Es war schon Ende November, als sie in der Esoterik-Abteilung einer antiquarischen Buchhandlung auf ein Buch stießen, in dem „Verschollene Sagen Siegfrieds" gesammelt waren. Seit gefühlten Ewigkeiten die erste Spur, die scheinbar in irgendeine Richtung ging. Siegfrieds Heldentaten wurden ausgeschmückt beschrieben. Wie er mit Gram Drachen tötete und Unken erpresste. Kilian las ein wenig darin, doch ihm wurde schnell klar, dass es sich um eine Art Fanfiction handelte. Ansonsten führten alle Spuren ins Leere oder endeten entweder bei Siegfrieds Ermordung oder irgendwo am Hofe Attilas des Hunnenkönigs.

Kilians Handy vibrierte und zeigte ihm eine Nachricht von Faina. Er hatte ihr bereits geschildert, wie er aus der Bibliothek verbannt worden war und sie hatte versprochen, einen Weg zu finden, um ihm zu helfen. Der Greif wollte das Tagebuch nicht mehr freigeben, weshalb sie es nicht für Ihn ausleihen oder zu Ende lesen konnte, doch sie war sich sicher, dass es geheime Wege und Möglichkeiten gab, um in die Bibliothek zu kommen, damit sie außerhalb der Öffnungszeiten das Buch suchen konnten.
Offenbar hatte sie nun ein Ritual zur Astralprojektion gefunden, mit dem sie sich nachts in die Bibliothek stehlen konnten.

„Astral- was?", fragte Lu mit gerunzelter Stirn.
„Astralprojektion. Man transportiert damit seinen Geist an einen anderen Ort." Zumindest war das die Kurzbeschreibung des Rituals.
„Und hat sie das schon einmal gemacht?" Lus Stimme wirkte nun besorgt. Kilian zuckte mit den Schultern.
„Vermutlich nicht. Sie hat gerade erst die Beschreibung gefunden." Es klang einfach. Meditieren und sich vorstellen, in der Bibliothek zu sein. Das sollte er doch schaffen können. Natürlich war er aufgeregt.

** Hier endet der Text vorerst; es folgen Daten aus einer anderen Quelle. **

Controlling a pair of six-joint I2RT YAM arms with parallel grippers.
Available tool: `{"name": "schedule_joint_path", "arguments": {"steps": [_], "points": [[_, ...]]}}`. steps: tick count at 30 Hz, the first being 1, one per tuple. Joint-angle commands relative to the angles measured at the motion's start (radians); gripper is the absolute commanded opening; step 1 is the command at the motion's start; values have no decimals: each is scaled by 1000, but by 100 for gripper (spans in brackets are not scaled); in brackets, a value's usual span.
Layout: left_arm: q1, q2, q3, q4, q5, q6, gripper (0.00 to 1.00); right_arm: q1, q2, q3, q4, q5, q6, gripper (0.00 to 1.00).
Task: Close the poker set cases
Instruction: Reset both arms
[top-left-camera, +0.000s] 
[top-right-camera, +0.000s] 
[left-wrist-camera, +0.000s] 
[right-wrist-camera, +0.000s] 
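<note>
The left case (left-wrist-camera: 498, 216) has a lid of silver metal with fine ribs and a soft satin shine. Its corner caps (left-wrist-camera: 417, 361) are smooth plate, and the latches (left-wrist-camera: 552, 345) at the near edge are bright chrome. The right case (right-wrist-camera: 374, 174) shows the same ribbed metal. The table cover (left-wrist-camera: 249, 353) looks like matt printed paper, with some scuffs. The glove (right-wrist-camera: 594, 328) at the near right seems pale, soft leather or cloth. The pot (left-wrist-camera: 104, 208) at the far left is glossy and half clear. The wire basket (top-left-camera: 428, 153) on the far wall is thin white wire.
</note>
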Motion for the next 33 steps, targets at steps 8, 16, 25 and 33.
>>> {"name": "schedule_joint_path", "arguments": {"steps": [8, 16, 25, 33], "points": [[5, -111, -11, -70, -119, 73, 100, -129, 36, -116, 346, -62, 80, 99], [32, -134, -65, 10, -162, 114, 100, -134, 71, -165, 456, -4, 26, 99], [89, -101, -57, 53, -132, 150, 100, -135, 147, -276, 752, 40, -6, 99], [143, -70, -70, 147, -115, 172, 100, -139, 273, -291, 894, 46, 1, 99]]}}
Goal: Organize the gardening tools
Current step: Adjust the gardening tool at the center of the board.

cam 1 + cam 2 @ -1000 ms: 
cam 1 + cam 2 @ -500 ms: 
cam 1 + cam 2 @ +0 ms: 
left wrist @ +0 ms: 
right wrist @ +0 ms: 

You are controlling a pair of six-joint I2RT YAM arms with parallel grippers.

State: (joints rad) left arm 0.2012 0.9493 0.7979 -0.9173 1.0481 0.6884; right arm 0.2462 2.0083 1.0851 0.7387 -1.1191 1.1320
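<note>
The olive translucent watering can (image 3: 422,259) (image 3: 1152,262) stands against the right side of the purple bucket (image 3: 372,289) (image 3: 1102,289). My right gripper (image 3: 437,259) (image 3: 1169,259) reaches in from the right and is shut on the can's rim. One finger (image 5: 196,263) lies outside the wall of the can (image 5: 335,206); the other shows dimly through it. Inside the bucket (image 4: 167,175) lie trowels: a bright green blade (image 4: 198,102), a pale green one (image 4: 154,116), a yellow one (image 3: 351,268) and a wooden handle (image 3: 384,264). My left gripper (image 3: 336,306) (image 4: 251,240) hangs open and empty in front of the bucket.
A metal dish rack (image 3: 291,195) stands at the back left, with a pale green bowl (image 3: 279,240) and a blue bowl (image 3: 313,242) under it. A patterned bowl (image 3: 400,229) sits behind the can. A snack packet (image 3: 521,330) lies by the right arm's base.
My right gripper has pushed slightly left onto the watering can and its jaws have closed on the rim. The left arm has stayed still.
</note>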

Er hatte im Internet recherchiert, um etwas darüber herauszufinden und überall hieß es, dass man sehr viel Übung dafür brauchte. Kilian hatte aber keine Zeit, um sehr viel zu üben. Doch deshalb hatte Faina ja das Ritual gesucht, mit dem man durch Magie den nötigen Trancezustand erreichen konnte, für den Andere jahrelange Übung im Meditieren brauchten.
„Aber sie kommt mit und hilft mir", versicherte er Lu, die auf ihrer Unterlippe herumkaute.